In between showing attendees the various uses of essential oils, Martin shared her own experiences with the oils and how they combated MRSA and acne, arguably a testimony about their effectiveness in providing “that balance, that constant zen you could say, of being well.”
After a lunch break where most people spent more time getting free "essential oils" than eating, attendees heard from Stefanie LaRue, a stage four metastatic breast cancer survivor whose story moved the room to tears. Diagnosed at 30 years old after three hospitals declared her healthy, she was told she had six months to a year to live; That was nine years ago.

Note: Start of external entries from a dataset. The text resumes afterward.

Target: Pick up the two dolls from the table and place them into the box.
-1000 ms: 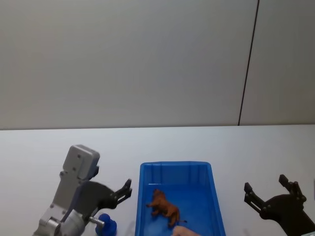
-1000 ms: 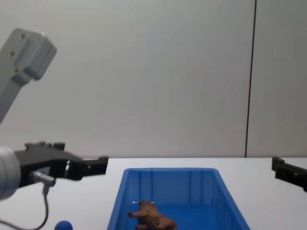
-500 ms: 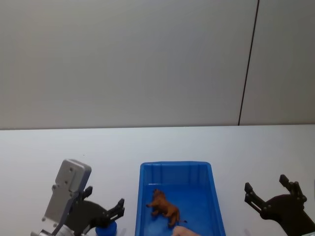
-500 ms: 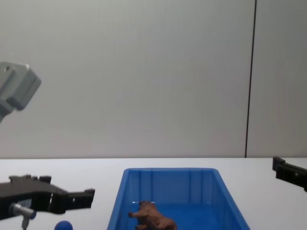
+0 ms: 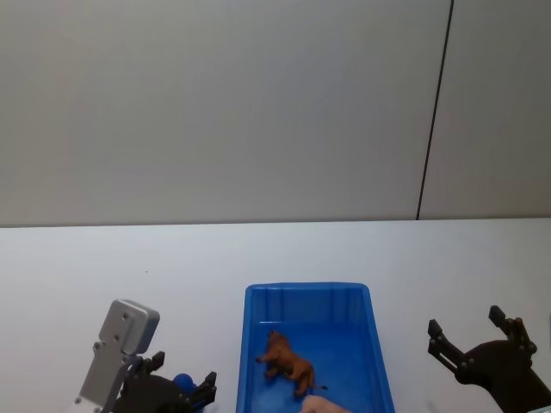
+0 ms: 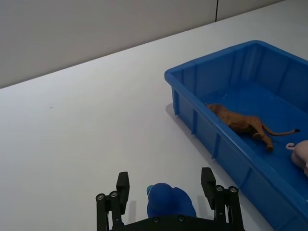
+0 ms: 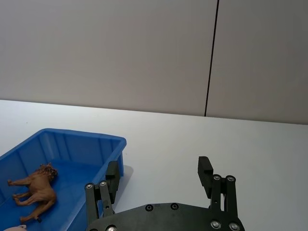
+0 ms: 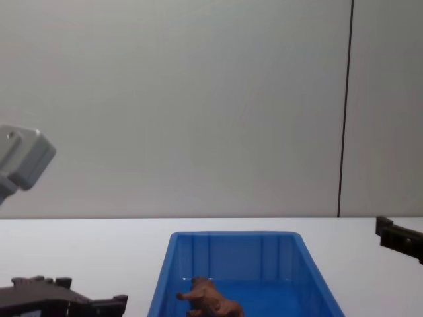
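The left gripper is low over the white desk, fingers spread wide on either side of the blue doll, which sits on the desk beside the blue box. The brown doll lies inside the box. The right gripper hovers right of the box, fingers wide apart and holding nothing.
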Robot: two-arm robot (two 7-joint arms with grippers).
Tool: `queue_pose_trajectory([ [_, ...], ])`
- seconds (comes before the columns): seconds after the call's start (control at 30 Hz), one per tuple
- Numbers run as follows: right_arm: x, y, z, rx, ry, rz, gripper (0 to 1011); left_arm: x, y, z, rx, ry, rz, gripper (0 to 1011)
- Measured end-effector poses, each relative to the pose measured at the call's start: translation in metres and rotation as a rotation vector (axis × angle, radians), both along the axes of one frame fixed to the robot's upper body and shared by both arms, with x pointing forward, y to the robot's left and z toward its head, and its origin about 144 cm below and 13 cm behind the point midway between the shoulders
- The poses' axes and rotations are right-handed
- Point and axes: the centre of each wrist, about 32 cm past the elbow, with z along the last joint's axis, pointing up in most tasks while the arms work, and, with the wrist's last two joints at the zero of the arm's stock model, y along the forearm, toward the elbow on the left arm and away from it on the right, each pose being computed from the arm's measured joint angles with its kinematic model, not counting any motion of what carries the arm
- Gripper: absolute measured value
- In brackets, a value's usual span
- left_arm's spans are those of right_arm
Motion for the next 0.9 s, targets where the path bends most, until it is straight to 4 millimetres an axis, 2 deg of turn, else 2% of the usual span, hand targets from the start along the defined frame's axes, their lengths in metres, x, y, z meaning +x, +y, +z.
queue_pose_trajectory([
  [0.07,0.000,0.000,0.000,0.000,0.000,0.000,1001,0.001,0.000,-0.003,0.000,0.009,-0.002,945],
  [0.1,0.000,0.000,0.000,0.000,0.000,0.000,1001,0.002,0.000,-0.005,0.001,0.014,-0.003,897],
  [0.13,0.000,0.000,0.000,0.000,0.000,0.000,1001,0.002,0.000,-0.005,0.003,0.016,-0.004,897],
  [0.43,0.000,0.000,0.000,0.000,0.000,0.000,1001,0.007,0.001,-0.015,0.020,0.038,-0.003,618],
  [0.47,0.000,0.000,0.000,0.000,0.000,0.000,1001,0.007,0.001,-0.015,0.020,0.038,-0.003,618],
  [0.63,0.000,0.000,0.000,0.000,0.000,0.000,1000,0.009,0.002,-0.018,0.028,0.037,0.002,392],
  [0.9,0.000,0.000,0.000,0.000,0.000,0.000,1001,0.011,0.003,-0.017,0.028,0.020,0.006,292],
])
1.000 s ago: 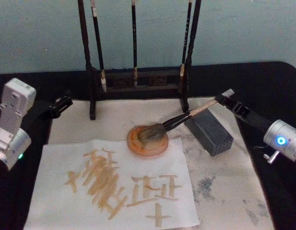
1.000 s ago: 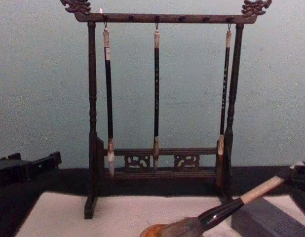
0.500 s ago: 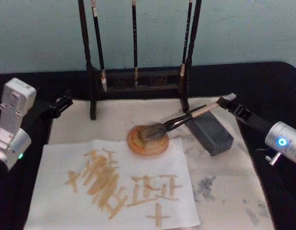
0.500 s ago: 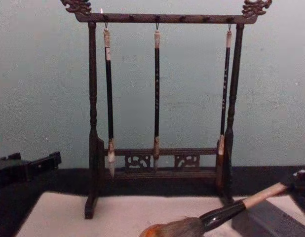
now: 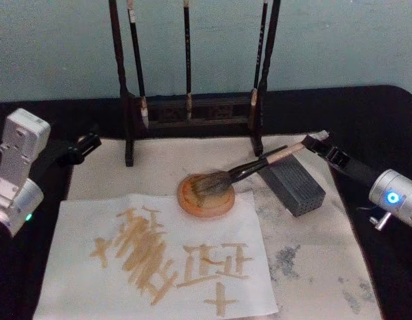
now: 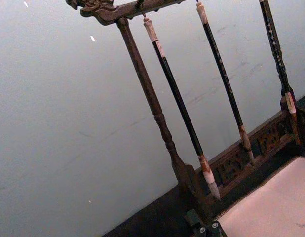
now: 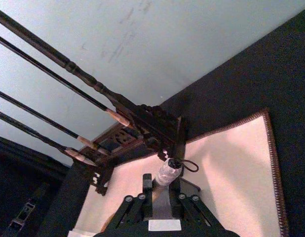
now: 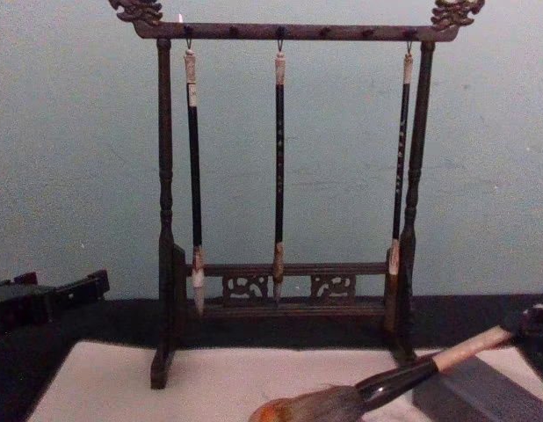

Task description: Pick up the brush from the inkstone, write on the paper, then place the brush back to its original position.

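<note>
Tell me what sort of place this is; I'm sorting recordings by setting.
Most likely a calligraphy desk: a wooden brush rack hung with slim brushes, an inkstone on a felt mat, and the paper covered in brushed characters.

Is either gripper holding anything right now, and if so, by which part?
The right gripper holds the brush by its white end cap, bristles resting on the inkstone. The left gripper holds nothing.

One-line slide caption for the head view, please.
Right claw holds the brush handle end, bristles on the inkstone; inscribed paper in front.
</note>
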You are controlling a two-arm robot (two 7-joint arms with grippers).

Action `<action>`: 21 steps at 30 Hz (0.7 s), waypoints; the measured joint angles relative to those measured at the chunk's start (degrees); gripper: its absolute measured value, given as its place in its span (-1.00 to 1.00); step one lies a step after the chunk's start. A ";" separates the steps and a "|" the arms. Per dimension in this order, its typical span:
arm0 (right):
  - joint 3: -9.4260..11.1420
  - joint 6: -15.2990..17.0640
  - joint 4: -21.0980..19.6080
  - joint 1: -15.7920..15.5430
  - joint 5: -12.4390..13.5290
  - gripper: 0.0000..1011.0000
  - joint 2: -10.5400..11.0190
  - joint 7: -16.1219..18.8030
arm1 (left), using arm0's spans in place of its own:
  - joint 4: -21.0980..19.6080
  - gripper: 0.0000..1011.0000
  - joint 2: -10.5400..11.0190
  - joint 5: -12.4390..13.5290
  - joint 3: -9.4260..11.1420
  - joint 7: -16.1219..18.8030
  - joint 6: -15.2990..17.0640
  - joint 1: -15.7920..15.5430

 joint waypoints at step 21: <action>0.62 -0.66 -1.99 -1.56 1.29 0.67 1.37 -4.05 | 0.00 0.98 0.00 0.00 0.00 0.00 0.00 0.00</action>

La Rue turned to many of the treatments discussed earlier in the day, but had to find out about them by herself. She now advocates for giving people options, including alternative treatments. “I wanted options so I could make the best choices for myself," said LaRue. "Desiring that for myself made me realize that others probably desired it, so that inspired me to become an advocate to help share all the educational information out there we need to learn about how to live a better quality of life.”
The Symposium ended with Urban Zen, a stress relieving treatment that includes Reiki, yoga, and aromatherapy. After Casey Cota of Yogaworks led a shortened, “gentler” yoga class, and goodie bags of free memberships to David Barton Gym and Yogaworks were handed out, attendees went home with a taste of “constant zen” if nothing else.